The string "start" appears in some lines of the entries that follow; copy each such line.

_GIVEN RECORDS:_
• • • •
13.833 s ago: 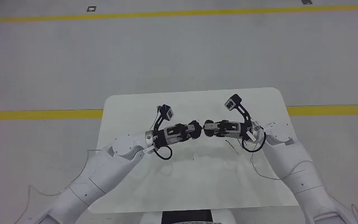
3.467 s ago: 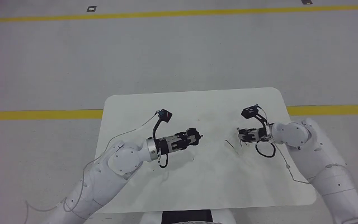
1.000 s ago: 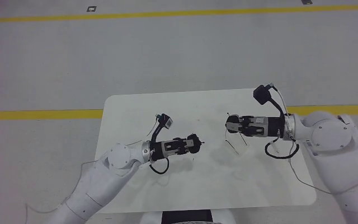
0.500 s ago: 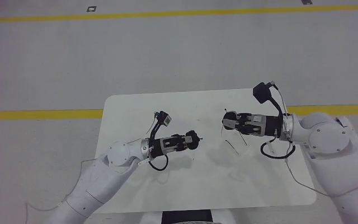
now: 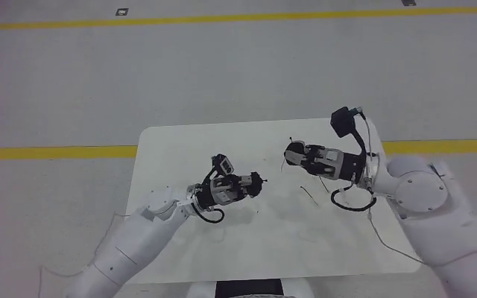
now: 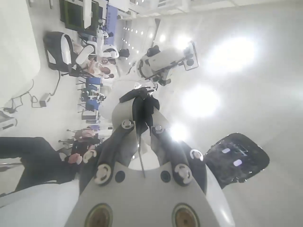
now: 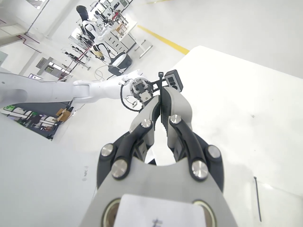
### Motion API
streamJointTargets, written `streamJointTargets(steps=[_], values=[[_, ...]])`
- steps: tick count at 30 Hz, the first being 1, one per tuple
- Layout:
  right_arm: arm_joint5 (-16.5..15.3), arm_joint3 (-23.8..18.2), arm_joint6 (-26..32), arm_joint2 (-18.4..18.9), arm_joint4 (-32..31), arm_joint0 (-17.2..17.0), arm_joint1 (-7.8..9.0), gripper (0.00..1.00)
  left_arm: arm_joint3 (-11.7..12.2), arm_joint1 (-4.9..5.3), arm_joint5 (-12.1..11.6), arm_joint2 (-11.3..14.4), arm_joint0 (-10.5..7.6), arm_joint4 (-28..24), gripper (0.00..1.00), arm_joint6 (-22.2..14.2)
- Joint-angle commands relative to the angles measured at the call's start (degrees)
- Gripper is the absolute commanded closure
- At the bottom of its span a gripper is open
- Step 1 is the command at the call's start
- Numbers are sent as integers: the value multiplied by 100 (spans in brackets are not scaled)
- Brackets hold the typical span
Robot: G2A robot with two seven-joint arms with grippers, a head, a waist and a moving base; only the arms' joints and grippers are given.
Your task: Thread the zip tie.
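Two grippers, both clenched. Top view: my right gripper (image 5: pixel 291 153) has swung in from the table's (image 5: pixel 223 141) right edge twd centre and is now near my left gripper (image 5: pixel 256 183), not touching. A spare tie (image 5: pixel 308 196) lies flat nearer the right edge. Left wrist: I pinch a thin black strip (image 6: pixel 141 153), prob. a tie tail. Right wrist: zip tie (image 7: pixel 161 95) clamped, head poking past my tips. I judge lining up for threading comes next.

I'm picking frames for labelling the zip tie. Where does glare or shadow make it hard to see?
Left wrist view: ceiling lights flare white beside the left gripper, leaving its thin strip a dark line. Right wrist view: even light; the zip tie in the right gripper stands out. Top view: faint shadows on the table.
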Motion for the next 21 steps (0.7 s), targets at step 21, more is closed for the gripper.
streamJointTargets(steps=[21], values=[[0,-247,-554,-371,-640,-35,22,100,91,-77,136,70,-25,-370,100,-161]])
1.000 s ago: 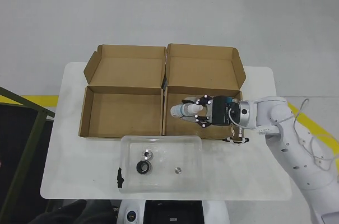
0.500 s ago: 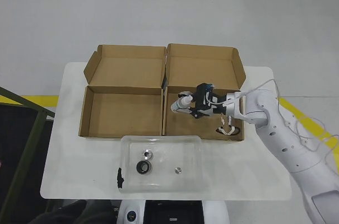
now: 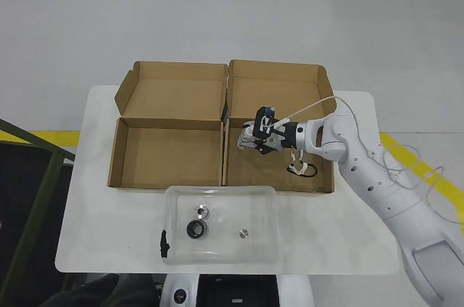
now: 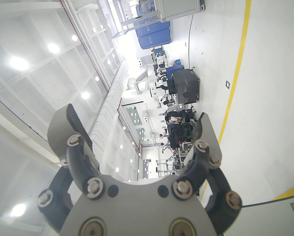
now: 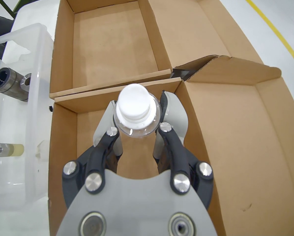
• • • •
_EXERCISE OUTPUT:_
- Joint-angle commands relative to the angles measured at the call's start (degrees)
- Step 1 is the command at the call's start

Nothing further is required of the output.